“Domenico” di Marco Claudio Valerio è il lento, rassegnato, percorso di un “invisibile”, uno dei tanti barboni “con le scarpe di corda inzuppate d’acqua” che popolano le strade metropolitane, con lo sguardo perduto verso gli “sfregi e le usure del tempo passato”. Domenico vive la propria condizione di cane sciolto quasi con una sorta di fierezza ed orgoglio e, con divertita ironia, riesce a sorridere e “compatire l’altrui disagio, abituato da tempo a digerire l’indifferenza umana”, lui, come “i neri della Luisiana”, relegato nella casta degli “intoccabili indiani”.

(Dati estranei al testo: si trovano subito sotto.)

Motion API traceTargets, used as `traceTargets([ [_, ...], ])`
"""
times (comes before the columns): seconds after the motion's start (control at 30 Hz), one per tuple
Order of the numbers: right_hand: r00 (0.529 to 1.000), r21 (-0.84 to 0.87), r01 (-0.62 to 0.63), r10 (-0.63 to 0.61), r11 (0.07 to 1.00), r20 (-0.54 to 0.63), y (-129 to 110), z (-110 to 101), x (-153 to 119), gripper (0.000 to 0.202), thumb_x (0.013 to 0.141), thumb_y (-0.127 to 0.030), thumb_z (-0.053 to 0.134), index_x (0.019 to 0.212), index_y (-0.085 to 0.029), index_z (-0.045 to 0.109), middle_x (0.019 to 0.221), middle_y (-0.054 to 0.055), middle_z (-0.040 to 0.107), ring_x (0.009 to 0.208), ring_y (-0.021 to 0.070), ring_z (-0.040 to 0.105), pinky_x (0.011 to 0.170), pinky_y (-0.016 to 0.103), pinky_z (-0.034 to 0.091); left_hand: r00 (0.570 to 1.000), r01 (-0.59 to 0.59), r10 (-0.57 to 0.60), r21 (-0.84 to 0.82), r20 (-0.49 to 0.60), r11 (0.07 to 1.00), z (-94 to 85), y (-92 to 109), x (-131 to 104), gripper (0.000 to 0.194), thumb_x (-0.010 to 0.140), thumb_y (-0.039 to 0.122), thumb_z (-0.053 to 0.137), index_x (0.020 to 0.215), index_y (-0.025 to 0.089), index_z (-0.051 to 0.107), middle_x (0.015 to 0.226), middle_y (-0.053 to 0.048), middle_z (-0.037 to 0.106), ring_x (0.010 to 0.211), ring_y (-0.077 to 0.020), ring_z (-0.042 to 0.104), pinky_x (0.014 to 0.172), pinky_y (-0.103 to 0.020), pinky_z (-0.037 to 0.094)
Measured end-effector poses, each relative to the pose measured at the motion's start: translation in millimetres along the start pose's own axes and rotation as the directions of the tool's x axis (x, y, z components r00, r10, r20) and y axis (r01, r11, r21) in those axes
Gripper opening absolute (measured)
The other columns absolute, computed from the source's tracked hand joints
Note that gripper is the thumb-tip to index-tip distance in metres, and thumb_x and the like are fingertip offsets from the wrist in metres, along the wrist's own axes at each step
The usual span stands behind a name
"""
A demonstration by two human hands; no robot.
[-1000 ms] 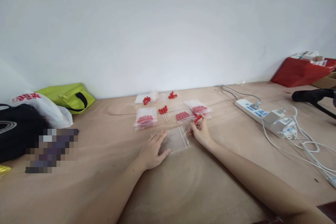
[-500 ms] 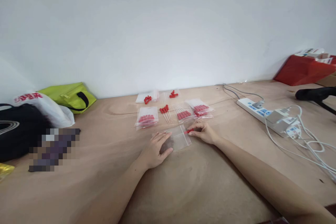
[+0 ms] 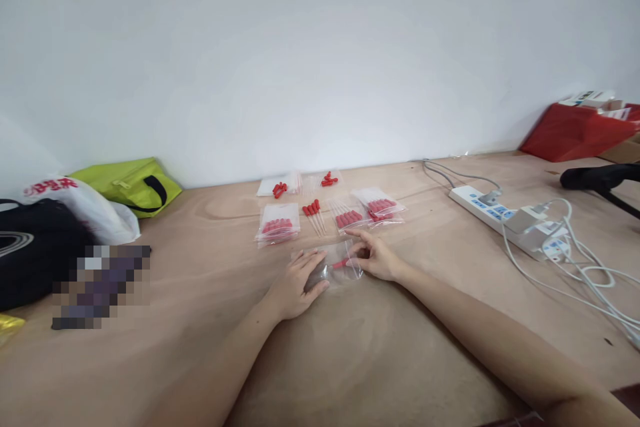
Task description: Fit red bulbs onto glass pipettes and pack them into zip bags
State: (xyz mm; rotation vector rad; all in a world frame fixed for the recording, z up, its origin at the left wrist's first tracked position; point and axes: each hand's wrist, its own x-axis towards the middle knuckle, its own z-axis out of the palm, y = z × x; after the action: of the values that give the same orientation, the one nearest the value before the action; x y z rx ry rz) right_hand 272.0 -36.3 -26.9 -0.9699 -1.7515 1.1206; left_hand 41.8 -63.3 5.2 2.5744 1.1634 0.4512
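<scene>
A clear zip bag (image 3: 345, 276) lies flat on the table in front of me. My left hand (image 3: 297, 287) rests open on the bag's left part, fingers spread. At the bag's right-hand mouth, my right hand (image 3: 378, 259) pinches a red rubber bulb (image 3: 339, 263), whose tip points left within the bag. Its far end is hidden by my fingers. Just beyond lie several loose droppers with red bulbs (image 3: 311, 207) and thin pale stems. Filled bags with red-bulbed droppers lie to their left (image 3: 278, 224) and right (image 3: 349, 219).
Loose red bulbs (image 3: 280, 190) lie on bags near the wall, with more bulbs (image 3: 329, 179) beside them. A white power strip (image 3: 480, 205) with tangled cables (image 3: 595, 273) is on the right. Black, white and yellow-green bags (image 3: 133, 180) stand left; a red bag (image 3: 570, 133) stands far right.
My right hand has moved slightly left, carrying the red bulb from the bag's mouth into the bag. The left hand stays on the bag.
</scene>
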Motion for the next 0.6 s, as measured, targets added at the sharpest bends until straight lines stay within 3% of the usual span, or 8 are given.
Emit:
traceTargets([
  [0.13, 1.0, -0.005, 0.013, -0.013, 1.0, -0.02, 2.3, -1.5, 1.2, 0.06, 0.066, -0.028, 0.067, 0.119, -0.02, 0.039, 0.071, -0.003, 0.057, 0.059, 0.0108, 0.051, 0.057, 0.024, 0.04, 0.997, 0.033, -0.037, -0.066, -0.063, 0.997, -7.8, -3.9, -2.4, 0.042, 0.083, 0.033, 0.046, 0.122, 0.017, 0.044, 0.129, -0.011, 0.044, 0.12, -0.0228, 0.04, 0.1, -0.04, 0.034],
  [0.23, 1.0, -0.016, 0.0, 0.0, 1.0, -0.011, 2.3, -1.1, 0.7, 0.06, 0.066, -0.028, 0.067, 0.118, -0.02, 0.04, 0.068, -0.003, 0.056, 0.059, 0.0106, 0.052, 0.057, 0.024, 0.041, 1.0, 0.011, -0.014, -0.106, -0.022, 0.994, -16.5, -10.7, -5.5, 0.029, 0.081, 0.03, 0.05, 0.107, 0.019, 0.055, 0.119, -0.009, 0.053, 0.111, -0.021, 0.049, 0.094, -0.037, 0.04],
  [0.33, 1.0, -0.032, -0.017, 0.018, 0.999, 0.011, 0.9, -4.3, -0.7, 0.062, 0.065, -0.027, 0.067, 0.121, -0.018, 0.039, 0.068, -0.003, 0.058, 0.058, 0.01, 0.052, 0.056, 0.023, 0.04, 0.999, -0.029, 0.033, -0.133, 0.028, 0.991, -20.4, -17.3, -8.2, 0.028, 0.079, 0.029, 0.052, 0.106, 0.02, 0.055, 0.117, -0.007, 0.055, 0.11, -0.02, 0.051, 0.093, -0.037, 0.042],
  [0.47, 0.994, -0.123, -0.014, 0.027, 0.992, 0.102, -6.0, -20.2, 5.1, 0.047, 0.07, -0.023, 0.06, 0.115, -0.016, 0.049, 0.069, -0.001, 0.062, 0.057, 0.0093, 0.053, 0.055, 0.021, 0.04, 0.997, -0.076, 0.074, -0.116, -0.024, 0.99, -15.4, -20.7, -10.4, 0.027, 0.08, 0.027, 0.051, 0.106, 0.019, 0.055, 0.117, -0.009, 0.055, 0.112, -0.0205, 0.049, 0.093, -0.038, 0.041],
  [0.53, 0.998, -0.21, -0.006, 0.02, 0.978, 0.065, -12.9, -26.6, 16.3, 0.031, 0.072, -0.022, 0.056, 0.102, -0.015, 0.058, 0.067, 0.0, 0.063, 0.057, 0.0096, 0.053, 0.055, 0.021, 0.04, 0.99, -0.118, 0.111, -0.069, -0.089, 0.991, -11.8, -20.9, -11.4, 0.025, 0.081, 0.027, 0.051, 0.103, 0.018, 0.057, 0.117, -0.01, 0.055, 0.111, -0.0215, 0.049, 0.094, -0.04, 0.04],
  [0.6, 0.997, -0.322, -0.031, 0.008, 0.946, -0.071, -21.4, -25.5, 33.8, 0.02, 0.074, -0.022, 0.054, 0.091, -0.014, 0.062, 0.068, 0.001, 0.064, 0.058, 0.0104, 0.054, 0.055, 0.021, 0.041, 0.978, -0.149, 0.146, -0.011, -0.148, 0.989, -9.6, -20.9, -12.5, 0.022, 0.08, 0.027, 0.052, 0.099, 0.019, 0.06, 0.112, -0.01, 0.057, 0.107, -0.0219, 0.051, 0.093, -0.041, 0.04],
])
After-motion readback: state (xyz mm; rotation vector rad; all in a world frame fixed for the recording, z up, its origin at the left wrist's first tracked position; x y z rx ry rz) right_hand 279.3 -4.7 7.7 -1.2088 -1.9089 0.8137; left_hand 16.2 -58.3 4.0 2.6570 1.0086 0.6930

Nel suo tragitto, giunge, quasi inconsapevole, al luogo che è ormai dimora e rifugio di tante anime perse, la stazione ferroviaria. Lì, nei giardini di fianco, “brillanti e freschi” di pioggia, avviene l’incontro: un “libero professionista della propria dimensione” e un essere con “collare e guinzaglio”, l’abito buono e le scarpe nere, pulite, lucide.

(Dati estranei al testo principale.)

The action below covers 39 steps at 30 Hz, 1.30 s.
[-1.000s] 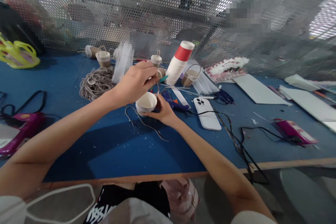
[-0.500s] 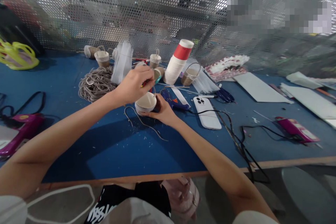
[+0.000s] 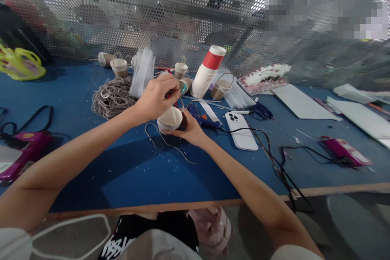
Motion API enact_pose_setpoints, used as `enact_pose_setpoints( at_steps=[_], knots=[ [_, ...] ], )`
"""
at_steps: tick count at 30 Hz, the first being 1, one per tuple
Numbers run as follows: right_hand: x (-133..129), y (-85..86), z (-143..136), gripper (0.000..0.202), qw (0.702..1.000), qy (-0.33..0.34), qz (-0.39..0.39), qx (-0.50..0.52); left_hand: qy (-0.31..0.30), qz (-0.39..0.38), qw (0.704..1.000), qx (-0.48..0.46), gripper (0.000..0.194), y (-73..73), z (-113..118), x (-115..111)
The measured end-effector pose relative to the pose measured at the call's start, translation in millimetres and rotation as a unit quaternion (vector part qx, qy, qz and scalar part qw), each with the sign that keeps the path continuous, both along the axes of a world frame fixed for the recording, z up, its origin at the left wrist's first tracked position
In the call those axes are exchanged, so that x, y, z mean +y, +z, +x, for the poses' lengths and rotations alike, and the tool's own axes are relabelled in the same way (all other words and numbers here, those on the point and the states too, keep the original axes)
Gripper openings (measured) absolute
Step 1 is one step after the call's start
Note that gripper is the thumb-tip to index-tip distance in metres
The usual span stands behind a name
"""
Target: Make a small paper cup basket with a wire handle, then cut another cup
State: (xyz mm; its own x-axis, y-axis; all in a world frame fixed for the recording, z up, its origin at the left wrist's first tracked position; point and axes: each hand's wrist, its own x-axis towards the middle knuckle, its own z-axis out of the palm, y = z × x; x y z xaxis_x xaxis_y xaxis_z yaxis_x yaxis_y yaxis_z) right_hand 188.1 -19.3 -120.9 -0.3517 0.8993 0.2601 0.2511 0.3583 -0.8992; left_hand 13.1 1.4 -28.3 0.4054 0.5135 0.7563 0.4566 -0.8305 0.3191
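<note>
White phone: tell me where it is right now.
In the head view, the white phone lies right of centre on the blue table, just right of the blue glue gun and the right hand.

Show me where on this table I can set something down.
Between the loose string and the table's front edge, bar small scraps; also between the yellow basket and grey cord coil. It is crowded behind the cup, around the paper-cup stack and blue glue gun.
</note>
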Motion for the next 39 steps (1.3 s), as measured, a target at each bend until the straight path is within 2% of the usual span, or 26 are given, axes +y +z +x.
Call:
enact_pose_setpoints(
  at_steps=[8, 19, 39],
  knots=[
    [-1, -2.9, 0, 0.068, 0.999, 0.025, -0.015, 0.042, -0.007, -0.012, 0.999, 0.038, 0.025, -6.5, 4, 3],
    [-1, -0.5, -1, 0.073, 1.0, 0.014, -0.005, 0.012, 0.027, -0.012, 0.993, 0.114, 0.025, -5.6, 7, -1],
    [-3, 3.9, -1, 0.068, 0.999, 0.03, 0.002, 0.014, 0.014, 0.003, 0.992, 0.128, 0.023, -14.7, 11, 4]
  ],
)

E, in quell’incontro improbabile, si consumano gli ultimi momenti: una giacca “di lana fine” abbandonata su una panchina, mentre un corpo penzola da un ramo, ed una “giacca consunta sul pavimento, macchiata sul taschino… con “l’ultima scheggia di vetro di una bottiglia infranta”.

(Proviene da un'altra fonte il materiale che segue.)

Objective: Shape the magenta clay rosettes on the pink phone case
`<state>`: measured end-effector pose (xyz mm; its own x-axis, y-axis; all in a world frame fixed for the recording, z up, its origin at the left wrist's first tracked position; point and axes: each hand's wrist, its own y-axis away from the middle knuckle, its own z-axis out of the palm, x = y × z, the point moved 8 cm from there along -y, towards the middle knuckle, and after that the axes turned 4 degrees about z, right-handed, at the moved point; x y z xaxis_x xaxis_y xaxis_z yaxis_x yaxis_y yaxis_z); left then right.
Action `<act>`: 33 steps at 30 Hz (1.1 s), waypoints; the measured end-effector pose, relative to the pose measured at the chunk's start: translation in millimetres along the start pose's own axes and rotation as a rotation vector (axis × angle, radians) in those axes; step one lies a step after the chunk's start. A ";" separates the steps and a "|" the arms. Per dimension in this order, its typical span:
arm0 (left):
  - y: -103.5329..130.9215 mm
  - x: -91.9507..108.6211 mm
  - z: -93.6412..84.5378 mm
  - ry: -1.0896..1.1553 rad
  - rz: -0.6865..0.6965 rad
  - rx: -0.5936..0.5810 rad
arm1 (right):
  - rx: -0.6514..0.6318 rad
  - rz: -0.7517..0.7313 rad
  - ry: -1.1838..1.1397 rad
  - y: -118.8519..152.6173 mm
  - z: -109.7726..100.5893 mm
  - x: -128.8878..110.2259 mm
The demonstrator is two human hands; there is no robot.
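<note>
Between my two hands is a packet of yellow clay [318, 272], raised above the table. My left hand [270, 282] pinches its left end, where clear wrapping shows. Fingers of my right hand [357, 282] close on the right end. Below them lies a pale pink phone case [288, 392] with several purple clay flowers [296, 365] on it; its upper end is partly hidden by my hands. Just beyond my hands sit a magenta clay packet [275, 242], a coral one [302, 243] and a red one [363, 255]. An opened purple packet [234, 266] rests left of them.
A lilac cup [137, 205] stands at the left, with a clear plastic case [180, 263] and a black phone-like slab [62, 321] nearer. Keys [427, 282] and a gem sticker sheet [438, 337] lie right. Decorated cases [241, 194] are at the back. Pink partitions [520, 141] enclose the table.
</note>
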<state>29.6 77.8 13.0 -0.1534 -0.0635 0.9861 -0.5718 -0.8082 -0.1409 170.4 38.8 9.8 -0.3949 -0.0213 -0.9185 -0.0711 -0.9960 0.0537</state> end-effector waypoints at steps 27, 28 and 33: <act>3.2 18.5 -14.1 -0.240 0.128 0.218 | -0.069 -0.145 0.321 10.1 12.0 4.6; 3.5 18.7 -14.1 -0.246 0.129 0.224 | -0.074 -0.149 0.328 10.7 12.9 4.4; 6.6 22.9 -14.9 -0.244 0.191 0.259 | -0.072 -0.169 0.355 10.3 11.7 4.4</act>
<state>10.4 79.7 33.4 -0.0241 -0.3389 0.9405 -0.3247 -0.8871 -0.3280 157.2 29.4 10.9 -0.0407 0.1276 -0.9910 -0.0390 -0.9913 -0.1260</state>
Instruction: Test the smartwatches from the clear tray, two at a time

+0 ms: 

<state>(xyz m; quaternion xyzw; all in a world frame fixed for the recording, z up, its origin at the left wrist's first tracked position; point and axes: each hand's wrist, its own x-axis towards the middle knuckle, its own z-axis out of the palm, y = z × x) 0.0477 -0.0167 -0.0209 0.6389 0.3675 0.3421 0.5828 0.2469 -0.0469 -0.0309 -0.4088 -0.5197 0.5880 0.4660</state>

Il racconto è narrato con una visibilità che diventa visionaria, in uno stile che segue il filo di un pensiero concatenato, mai sciolto o affidato alla libera associazione. Due personaggi sineddoche, dove la parte – le scarpe, la giacca – diventano il tutto. Ogni cosa è vista dal di fuori, descritta da un narratore che non è nemmeno onnisciente, è solo un occhio, una cinepresa. Le persone diventano cose – “le scarpe nere, pulite, lucide, parallele e asciutte” – gesti di diverso spessore e assorbenza d’acqua.
Fondamentali i rumori: della pioggia, delle voci. Magistrale il pezzo dialogato, i toni sono, di volta in volta, rauchi o dolci, come “raspa nuova su legno duro”, come “gesso morbido su lavagna nera.”